Task instructions :: Down to the final line, print the records below exactly and without pictures.
══════════════════════════════
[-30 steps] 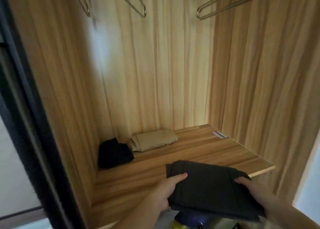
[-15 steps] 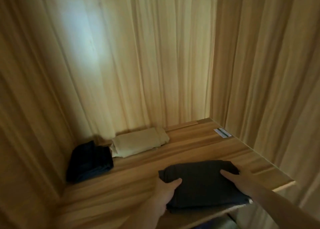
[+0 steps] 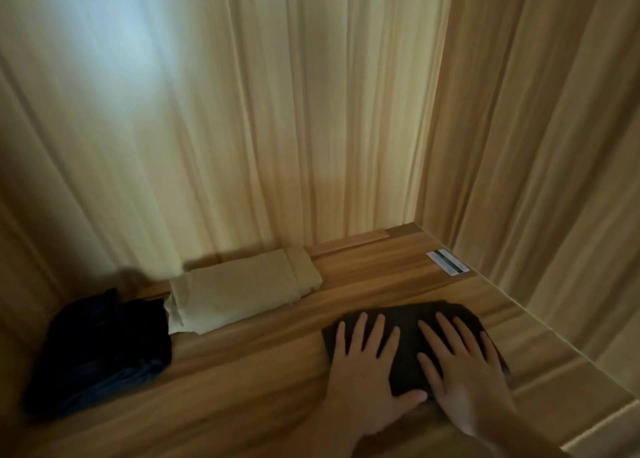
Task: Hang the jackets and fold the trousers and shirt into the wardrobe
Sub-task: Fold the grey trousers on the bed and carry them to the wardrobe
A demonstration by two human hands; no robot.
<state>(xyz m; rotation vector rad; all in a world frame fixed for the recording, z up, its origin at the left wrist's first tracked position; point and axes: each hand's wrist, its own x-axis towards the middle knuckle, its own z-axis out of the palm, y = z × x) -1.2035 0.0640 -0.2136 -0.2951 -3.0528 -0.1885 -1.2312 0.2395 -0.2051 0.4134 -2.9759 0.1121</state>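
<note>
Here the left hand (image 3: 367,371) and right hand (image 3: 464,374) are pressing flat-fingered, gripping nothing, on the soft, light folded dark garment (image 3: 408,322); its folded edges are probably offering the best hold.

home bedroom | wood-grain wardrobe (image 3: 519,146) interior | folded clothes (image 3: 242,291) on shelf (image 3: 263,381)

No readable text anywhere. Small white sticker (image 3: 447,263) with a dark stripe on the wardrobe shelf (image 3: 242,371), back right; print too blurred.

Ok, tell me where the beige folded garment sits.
On the wardrobe shelf at the back wall, left of centre, between the dark blue garment and the dark grey one.
</note>
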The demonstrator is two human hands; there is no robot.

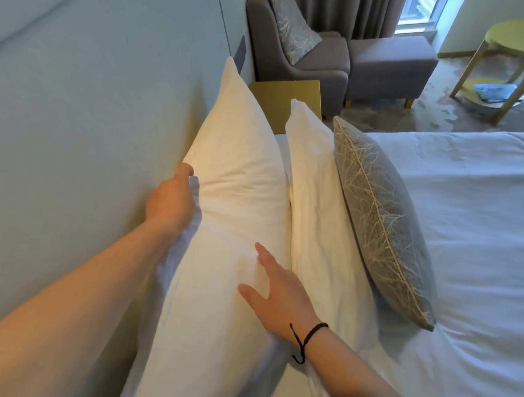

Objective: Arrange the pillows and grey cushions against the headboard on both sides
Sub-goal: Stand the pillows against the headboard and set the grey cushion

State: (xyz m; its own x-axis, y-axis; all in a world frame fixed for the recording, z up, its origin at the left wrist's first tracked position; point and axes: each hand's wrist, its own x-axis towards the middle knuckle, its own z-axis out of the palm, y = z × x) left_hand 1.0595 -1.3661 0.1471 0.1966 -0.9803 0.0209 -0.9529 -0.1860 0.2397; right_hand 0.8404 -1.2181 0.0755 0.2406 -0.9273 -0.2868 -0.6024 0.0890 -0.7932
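Observation:
A large white pillow stands upright against the pale headboard. My left hand grips its back edge between pillow and headboard. My right hand lies flat on the pillow's front face with fingers spread. A second white pillow leans right behind my right hand, against the first. A grey cushion with a pale branch pattern leans on that second pillow. Another grey patterned cushion sits in the armchair beyond the bed.
The white duvet covers the bed to the right. A yellow bedside unit stands past the pillows. Further off are a grey armchair, a grey footstool and a yellow round side table by the window.

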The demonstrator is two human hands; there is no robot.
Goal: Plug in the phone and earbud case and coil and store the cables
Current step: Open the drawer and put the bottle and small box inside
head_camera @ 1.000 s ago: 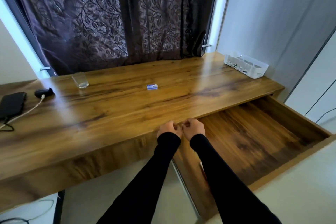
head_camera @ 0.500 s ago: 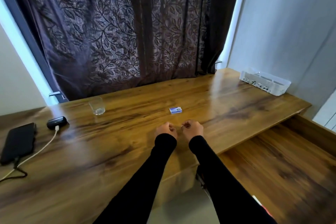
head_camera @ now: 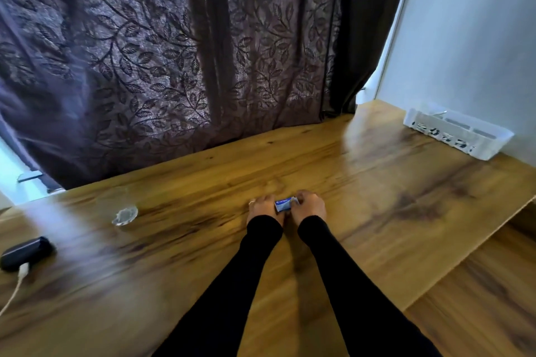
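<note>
A: What is being held at the middle of the wooden desk [head_camera: 362, 182]?

B: A small blue and white box [head_camera: 283, 204] is being pinched between both hands. The left hand [head_camera: 264, 210] is being curled against the box's left end, and the right hand [head_camera: 309, 206] is being curled over its right end. Both forearms are being covered by black sleeves [head_camera: 342, 275].

A: Is the box being lifted or is it being rested on the desk?

B: That cannot be told; the picture is being blurred by motion there.

A: Where is the earbud case being kept?

B: The dark earbud case [head_camera: 26, 252] is being left at the far left of the desk, well apart from the hands. A white cable [head_camera: 17, 284] is being shown plugged into its near end and is being trailed off the left edge of the view.

A: What else is being shown?

B: A clear glass [head_camera: 125, 215] is being stood between the case and the hands. A white perforated basket [head_camera: 458, 136] is being kept at the far right corner, against the wall. A dark curtain with a leaf pattern [head_camera: 174, 52] is being hung behind the desk. A lower wooden surface [head_camera: 487, 298] is being seen beside the desk's right edge.
</note>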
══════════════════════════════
Result of this task ::
[-30 steps] 
[-15 steps] 
[+0 steps] 
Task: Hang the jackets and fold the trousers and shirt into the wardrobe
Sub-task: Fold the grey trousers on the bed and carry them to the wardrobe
A demonstration by two human hands; no robot.
<state>(xyz m; rotation vector rad; all in a world frame fixed for the recording, z up, its origin at the left wrist's first tracked position; point and axes: each hand's wrist, its own x-axis towards the middle knuckle, its own z-axis out of the palm, y = z × x) -1.2035 0.0640 -0.2136 -0.2951 -3.0528 -0.1885 -1.2312 0.2395 -0.2051 0.4134 -2.9759 0.1121</state>
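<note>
Here the left hand (image 3: 367,371) and right hand (image 3: 464,374) are pressing flat-fingered, gripping nothing, on the soft, light folded dark garment (image 3: 408,322); its folded edges are probably offering the best hold.

home bedroom | wood-grain wardrobe (image 3: 519,146) interior | folded clothes (image 3: 242,291) on shelf (image 3: 263,381)

No readable text anywhere. Small white sticker (image 3: 447,263) with a dark stripe on the wardrobe shelf (image 3: 242,371), back right; print too blurred.

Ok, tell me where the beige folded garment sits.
On the wardrobe shelf at the back wall, left of centre, between the dark blue garment and the dark grey one.
</note>
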The demonstrator is two human hands; there is no robot.


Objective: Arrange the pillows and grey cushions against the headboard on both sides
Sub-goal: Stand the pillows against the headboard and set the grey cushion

State: (xyz m; its own x-axis, y-axis; all in a world frame fixed for the recording, z up, its origin at the left wrist's first tracked position; point and axes: each hand's wrist, its own x-axis towards the middle knuckle, its own z-axis out of the palm, y = z × x) left_hand 1.0595 -1.3661 0.1471 0.1966 -0.9803 0.0209 -0.9529 -0.1860 0.2397; right_hand 0.8404 -1.2181 0.0755 0.2406 -0.9273 -0.2868 -0.6024 0.0890 -0.7932
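Observation:
A large white pillow stands upright against the pale headboard. My left hand grips its back edge between pillow and headboard. My right hand lies flat on the pillow's front face with fingers spread. A second white pillow leans right behind my right hand, against the first. A grey cushion with a pale branch pattern leans on that second pillow. Another grey patterned cushion sits in the armchair beyond the bed.
The white duvet covers the bed to the right. A yellow bedside unit stands past the pillows. Further off are a grey armchair, a grey footstool and a yellow round side table by the window.
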
The demonstrator is two human hands; there is no robot.
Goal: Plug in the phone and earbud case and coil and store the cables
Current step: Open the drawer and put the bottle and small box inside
head_camera @ 1.000 s ago: 
head_camera @ 0.500 s ago: 
head_camera @ now: 
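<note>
A: What is being held at the middle of the wooden desk [head_camera: 362, 182]?

B: A small blue and white box [head_camera: 283, 204] is being pinched between both hands. The left hand [head_camera: 264, 210] is being curled against the box's left end, and the right hand [head_camera: 309, 206] is being curled over its right end. Both forearms are being covered by black sleeves [head_camera: 342, 275].

A: Is the box being lifted or is it being rested on the desk?

B: That cannot be told; the picture is being blurred by motion there.

A: Where is the earbud case being kept?

B: The dark earbud case [head_camera: 26, 252] is being left at the far left of the desk, well apart from the hands. A white cable [head_camera: 17, 284] is being shown plugged into its near end and is being trailed off the left edge of the view.

A: What else is being shown?

B: A clear glass [head_camera: 125, 215] is being stood between the case and the hands. A white perforated basket [head_camera: 458, 136] is being kept at the far right corner, against the wall. A dark curtain with a leaf pattern [head_camera: 174, 52] is being hung behind the desk. A lower wooden surface [head_camera: 487, 298] is being seen beside the desk's right edge.
</note>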

Nothing further is needed to complete this exercise.